His feet slipped under Qin Weidong’s shirt, his pale toes pressing against his burning-hot abs, wriggling their way in deeper to find more warmth. His toes curled and nudged playfully as he burrowed in.

“What’s wrong, mad at me? Is it ‘cause I went to see my mom without telling you?” Fang Li pouted. “Qin Weidong, don’t push it, okay? Don’t forget who saved your life. I already let it slide that you don’t listen to me all the time, but who gave you the right to boss me around like this?”

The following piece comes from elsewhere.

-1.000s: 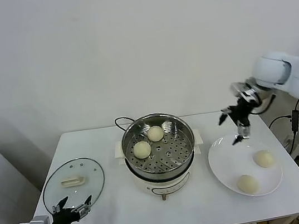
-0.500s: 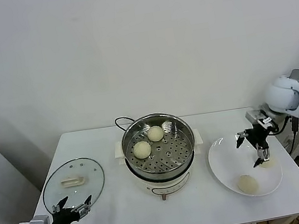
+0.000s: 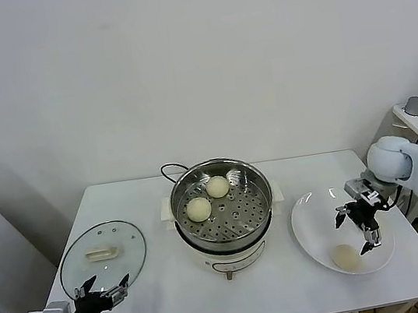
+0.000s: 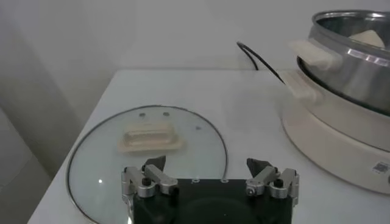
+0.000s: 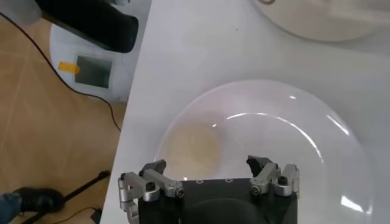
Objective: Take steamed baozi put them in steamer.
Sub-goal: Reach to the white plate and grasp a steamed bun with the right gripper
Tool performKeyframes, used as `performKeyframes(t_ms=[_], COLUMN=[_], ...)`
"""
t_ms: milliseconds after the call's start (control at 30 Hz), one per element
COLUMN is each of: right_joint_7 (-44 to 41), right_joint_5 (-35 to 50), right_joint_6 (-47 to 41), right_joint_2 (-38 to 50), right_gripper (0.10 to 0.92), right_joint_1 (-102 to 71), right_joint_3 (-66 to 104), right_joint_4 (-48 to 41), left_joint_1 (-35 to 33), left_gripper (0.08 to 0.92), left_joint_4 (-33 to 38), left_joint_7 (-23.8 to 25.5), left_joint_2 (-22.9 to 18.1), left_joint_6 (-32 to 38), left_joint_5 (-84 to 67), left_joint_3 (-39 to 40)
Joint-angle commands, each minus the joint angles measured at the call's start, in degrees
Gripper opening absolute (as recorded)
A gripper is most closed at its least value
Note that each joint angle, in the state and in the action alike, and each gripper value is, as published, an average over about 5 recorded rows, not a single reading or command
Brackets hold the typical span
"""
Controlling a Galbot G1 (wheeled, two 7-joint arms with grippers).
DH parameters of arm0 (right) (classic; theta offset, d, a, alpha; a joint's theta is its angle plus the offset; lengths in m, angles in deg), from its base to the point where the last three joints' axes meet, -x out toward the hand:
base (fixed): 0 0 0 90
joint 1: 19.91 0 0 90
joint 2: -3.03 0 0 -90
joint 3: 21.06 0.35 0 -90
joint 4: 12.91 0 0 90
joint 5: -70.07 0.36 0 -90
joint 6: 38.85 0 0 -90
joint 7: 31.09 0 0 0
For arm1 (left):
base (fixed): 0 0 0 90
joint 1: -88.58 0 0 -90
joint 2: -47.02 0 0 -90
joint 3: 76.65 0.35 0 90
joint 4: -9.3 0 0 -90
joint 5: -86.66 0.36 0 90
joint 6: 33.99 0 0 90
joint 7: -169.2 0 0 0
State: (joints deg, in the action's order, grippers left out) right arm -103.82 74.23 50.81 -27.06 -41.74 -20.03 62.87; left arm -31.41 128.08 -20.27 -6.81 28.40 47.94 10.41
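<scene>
While the white rectangular table (image 3: pixel 167 300) carries everything, the round shiny steel steamer (image 3: pixel 223 211) at its middle holds 2 pale cream round baozi (image 3: pixel 198 208). Near the right edge, the flat white plate (image 3: pixel 307 224) shows 1 bun (image 3: pixel 345 258). Over it hangs the right gripper (image 3: pixel 359 221), jaws wide and empty; judging so, descending and closing comes next. Near the front-left corner, the left gripper (image 3: pixel 99 290) waits spread.

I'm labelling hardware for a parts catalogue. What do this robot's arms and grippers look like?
Both arms have smooth white rounded shells. The right gripper and left gripper are alike: black body, silver metal finger links with screws, black fingertips. A white block sits behind the left one.
</scene>
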Motion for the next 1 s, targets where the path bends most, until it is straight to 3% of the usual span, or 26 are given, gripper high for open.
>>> performKeyframes(t_ms=[33,333,467,900,1000], right_joint_7=[0.1,0.4,0.5,-1.2,-2.1], right_joint_5=[-2.9,-3.5,-3.8,-2.9,-2.4], right_joint_6=[0.4,0.4,0.3,-0.3,-0.3], right_joint_2=[-0.7,-1.9,-2.6,-3.0,-2.2], right_gripper=[0.823,0.815,0.775,0.486,0.462], right_joint_1=[-7.3,-10.4,-11.5,-12.6,-10.7], right_joint_3=[6.0,8.6,9.5,11.3,10.5], right_joint_4=[-1.3,-3.2,-3.7,-4.5,-4.2], left_joint_1=[0.0,-0.2,-0.3,-0.7,-0.7], left_gripper=[0.823,0.823,0.823,0.823,0.823], left_joint_4=[0.1,0.1,0.2,0.4,0.5], left_joint_7=[0.0,0.0,0.0,0.0,0.0], left_joint_2=[-0.1,-0.3,-0.5,-0.5,-0.5], left_joint_6=[-0.1,-0.1,-0.1,-0.2,-0.3], left_joint_5=[0.1,0.2,0.3,0.5,0.5], left_joint_3=[0.1,0.3,0.4,0.4,0.4])
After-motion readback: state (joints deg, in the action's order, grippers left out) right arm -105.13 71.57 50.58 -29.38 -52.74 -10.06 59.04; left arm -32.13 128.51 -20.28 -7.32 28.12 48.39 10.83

Qin Weidong didn’t even glance at him. He grabbed Fang Li’s misbehaving foot from under his clothes and yanked it out, then went to the corner and picked up the double-barreled shotgun. He also snatched the sesame candy from the table.

Fang Li panicked. “Okay, okay! Fine, you’re in charge! Be in charge all you want! If you’re not embarrassed acting like an old nag, then go ahead and nag! It’s the 28th already—can’t you just sleep peacefully for once? It’s freezing in bed all by myself!”

Qin Weidong ignored him. “It’s almost New Year. A lot of thieves come to steal ore at night. Uncle Pan and the others are keeping watch up top—I need to be there too.”

Though Fang Li was unwilling, he gave in. Everyone relied on that pile of rock in the tunnel to put food on the table. And it was New Year’s—everyone wanted to celebrate, even those damn ore thieves.

“Then come back early, okay?”

“Just go to sleep.”

Qin Weidong locked the door from the outside and took the shotgun and sesame candy with him. Then he drove the old pickup truck up the mountain.